Dear K-12 Counselors and Teachers:

I could have been a soda-fountain clerk.  It was a toss-up between squirting concoctions into frosty glasses or peering into the minds and hearts of patients—as a psychologist.   Some career assessment in high-school, with the explanation that my score on one measure was about the highest possible, but on the other, barely registered a blip.  My guidance counselor ushered me into a cramped corridor next to his office.  He took fewer than six seconds to share, and possibly seal, my life’s fate.  I didn’t really blame him, not really. I could see he was overworked what with the college-going high-school crowd taking up most of his waking moments.

What surprised me most was the way my throat burned when my mind comprehended what the future had in store for me. A lump sprang to life as though it had been living there all along. But when my academic counselor darted back into his little office, never looking back, I suddenly tasted salt, slowly dripping from my wounded eyes.  Tears fell slowly at first, as though disciplined and trained not to react, but by the time I had stepped out into the bright sunlight, the same eyes that never expected anything anyway, had turned on the floodgates of disappointment and something even worse—shame.

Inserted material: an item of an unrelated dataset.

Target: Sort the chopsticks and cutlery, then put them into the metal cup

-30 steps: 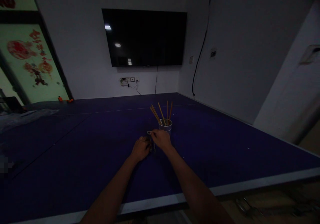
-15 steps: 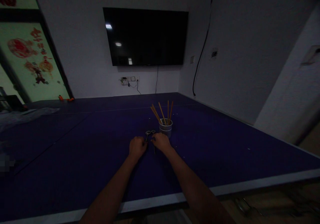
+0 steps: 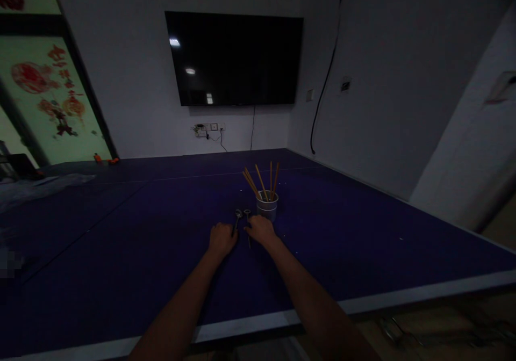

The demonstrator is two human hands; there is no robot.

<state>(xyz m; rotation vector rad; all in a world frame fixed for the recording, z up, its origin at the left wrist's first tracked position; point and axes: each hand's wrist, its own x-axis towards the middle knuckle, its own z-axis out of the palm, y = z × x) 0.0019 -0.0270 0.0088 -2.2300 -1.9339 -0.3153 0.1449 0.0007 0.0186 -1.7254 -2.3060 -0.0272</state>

Despite having nowhere to turn—not family, nor friends—no one I hung with had any ambition–absolutely no one, I still knew that something was wrong, very wrong. Education is a passport to another dimension, another economic class, a ticket to begin again, a new set of possibilities and opportunities.  Put a passport into the pocket of an aimless soul, or someone who is meandering down a dead-end street and nothing happens. The passport is useless, the potential of youth stays put, stuck.

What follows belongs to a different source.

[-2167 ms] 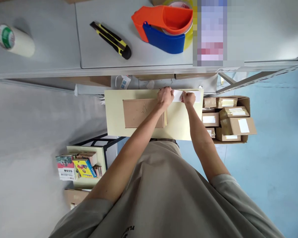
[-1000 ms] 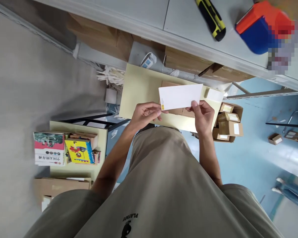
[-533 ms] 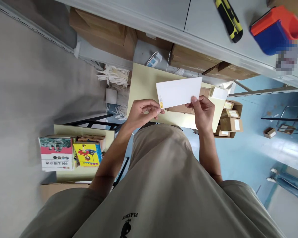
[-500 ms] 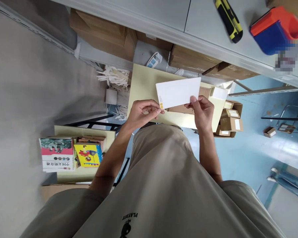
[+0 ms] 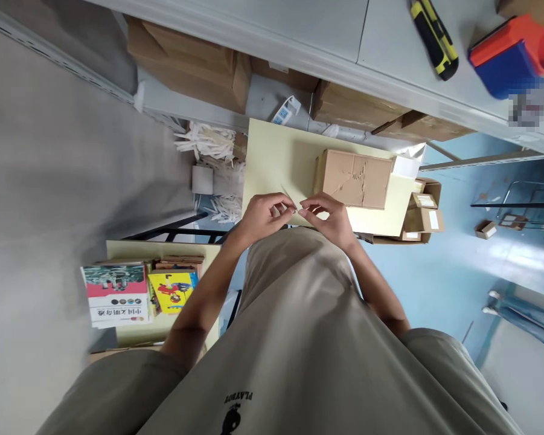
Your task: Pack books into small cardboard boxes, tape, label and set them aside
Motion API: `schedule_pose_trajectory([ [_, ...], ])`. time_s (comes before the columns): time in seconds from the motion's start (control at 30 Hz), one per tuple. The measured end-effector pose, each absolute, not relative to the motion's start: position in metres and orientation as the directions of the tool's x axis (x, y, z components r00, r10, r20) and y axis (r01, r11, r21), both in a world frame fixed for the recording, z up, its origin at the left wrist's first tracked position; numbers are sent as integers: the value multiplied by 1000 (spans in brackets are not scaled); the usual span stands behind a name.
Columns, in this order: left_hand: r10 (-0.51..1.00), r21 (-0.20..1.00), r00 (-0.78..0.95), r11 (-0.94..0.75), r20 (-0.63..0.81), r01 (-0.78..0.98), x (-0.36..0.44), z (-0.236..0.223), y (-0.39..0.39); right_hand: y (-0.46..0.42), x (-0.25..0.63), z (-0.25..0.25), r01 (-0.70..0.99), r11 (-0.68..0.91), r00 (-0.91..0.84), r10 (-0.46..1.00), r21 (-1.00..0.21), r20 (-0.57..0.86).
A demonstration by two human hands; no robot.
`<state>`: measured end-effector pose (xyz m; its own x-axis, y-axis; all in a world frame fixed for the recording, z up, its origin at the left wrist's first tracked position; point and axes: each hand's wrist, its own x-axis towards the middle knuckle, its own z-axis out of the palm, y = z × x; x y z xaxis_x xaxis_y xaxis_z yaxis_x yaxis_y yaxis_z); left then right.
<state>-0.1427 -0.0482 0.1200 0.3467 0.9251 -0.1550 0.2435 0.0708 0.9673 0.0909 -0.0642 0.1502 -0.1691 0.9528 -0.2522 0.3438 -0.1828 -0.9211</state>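
My left hand [image 5: 266, 216] and my right hand [image 5: 331, 222] meet fingertip to fingertip in front of my waist, over the near edge of a pale yellow tabletop [image 5: 272, 151]. Both are closed in a pinch at the corner of a white label [image 5: 287, 193], which is turned edge-on and shows only as a thin sliver. Just beyond my right hand lies a brown cardboard box [image 5: 355, 179] with a creased, torn-looking top. A flat white stack of labels [image 5: 406, 167] rests at the tabletop's right end.
A utility knife [image 5: 435, 39] and an orange-and-blue tape dispenser [image 5: 509, 57] lie on the grey upper shelf [image 5: 299, 27]. Books [image 5: 118, 293] sit on a low stand at left. A carton of packed boxes [image 5: 423, 217] stands at right. Another person's legs [image 5: 525, 317] appear at far right.
I took the white label from the tabletop and lifted it. From facing me, it has turned edge-on. My right hand has moved left to my left hand, uncovering the box.
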Motion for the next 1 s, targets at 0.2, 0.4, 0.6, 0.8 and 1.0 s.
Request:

A Stanford University study indicated that the educational attainment gap between low-income and high-income students has widened about 40 percent since the 1960s.  A study from the University of Michigan noted the disparity in college completion rates between affluent and struggling students has grown by about 50 percent since the 1980s.  (Has HigherEducation Become an Engine of Inequality? The Chronicle of Higher Education, July 6, 2012). Fewer than five percent of students at the 200 most selective American colleges came from the bottom income quartile. Many first-generation students fall within this socioeconomic bracket.

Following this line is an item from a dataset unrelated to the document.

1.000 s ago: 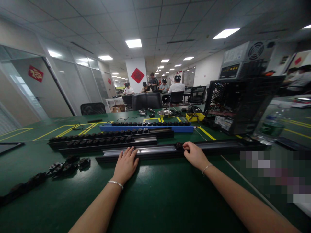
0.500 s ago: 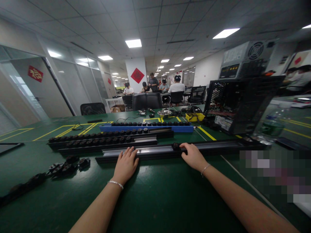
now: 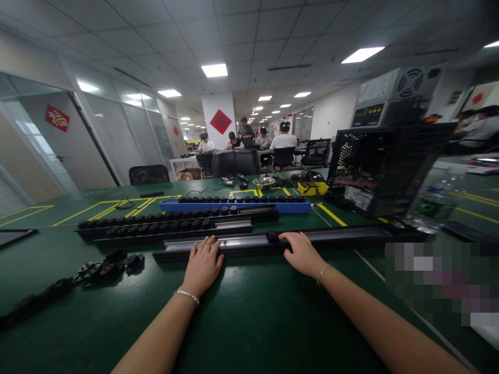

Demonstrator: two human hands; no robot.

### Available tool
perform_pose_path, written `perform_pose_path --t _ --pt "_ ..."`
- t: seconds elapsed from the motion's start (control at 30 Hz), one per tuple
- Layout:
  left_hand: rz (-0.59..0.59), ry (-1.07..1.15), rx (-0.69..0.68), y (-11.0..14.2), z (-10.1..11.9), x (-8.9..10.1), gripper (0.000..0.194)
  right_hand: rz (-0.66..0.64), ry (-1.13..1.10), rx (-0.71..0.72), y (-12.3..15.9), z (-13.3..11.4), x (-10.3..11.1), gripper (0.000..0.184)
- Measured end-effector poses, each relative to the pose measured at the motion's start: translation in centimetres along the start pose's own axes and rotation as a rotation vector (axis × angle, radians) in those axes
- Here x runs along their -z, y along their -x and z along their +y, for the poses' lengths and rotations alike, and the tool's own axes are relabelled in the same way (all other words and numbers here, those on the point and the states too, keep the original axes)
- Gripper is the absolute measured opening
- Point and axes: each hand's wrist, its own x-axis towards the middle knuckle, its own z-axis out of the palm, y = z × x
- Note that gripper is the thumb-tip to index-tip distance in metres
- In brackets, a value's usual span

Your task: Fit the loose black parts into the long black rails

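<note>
A long black rail (image 3: 351,237) with a shiny metal channel lies crosswise in front of me. My left hand (image 3: 203,262) rests on its left part, fingers spread over the channel and holding nothing. In the channel near the rail's middle sits a small black round part (image 3: 272,236). My right hand (image 3: 303,254) is just to its right, index fingertip against the part and thumb apart, lower down by the rail's front side. The other fingers of that hand are partly hidden. Behind lie a shorter black rail (image 3: 234,223) and a blue rail (image 3: 234,208), both with rows of similar black parts.
Loose black parts (image 3: 103,267) lie on the green table (image 3: 249,322) at the left. Farther back are a metal bowl (image 3: 264,182) and a yellow tray (image 3: 313,188). An open computer case (image 3: 390,166) and a plastic bottle (image 3: 436,200) stand at the right. Several people sit in the background.
My right hand has moved a little to the left, and the small black part has slid left along the channel with it. My left hand has hardly moved.
</note>
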Motion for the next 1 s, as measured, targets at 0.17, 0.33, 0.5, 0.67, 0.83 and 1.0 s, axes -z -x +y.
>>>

Thank you for all you do.  You care and you are busy.  The First Generation Foundation recognizes your efforts, and applauds what you do each and every day and each and every moment to inspire and support first-generation students in their journey.  When you smile at an unsure student, suggest our site, and encourage her, you may think it is all in a day’s work, but those few moments may travel with her throughout her lifetime.

We owe a debt of gratitude to our caring counselors and trail-blazing teachers.  Your life matters.  Although our moments spent serving students fade from our consciousness, these precious seconds and minutes are not lost.  They have left indelible footprints on our journey into tomorrow.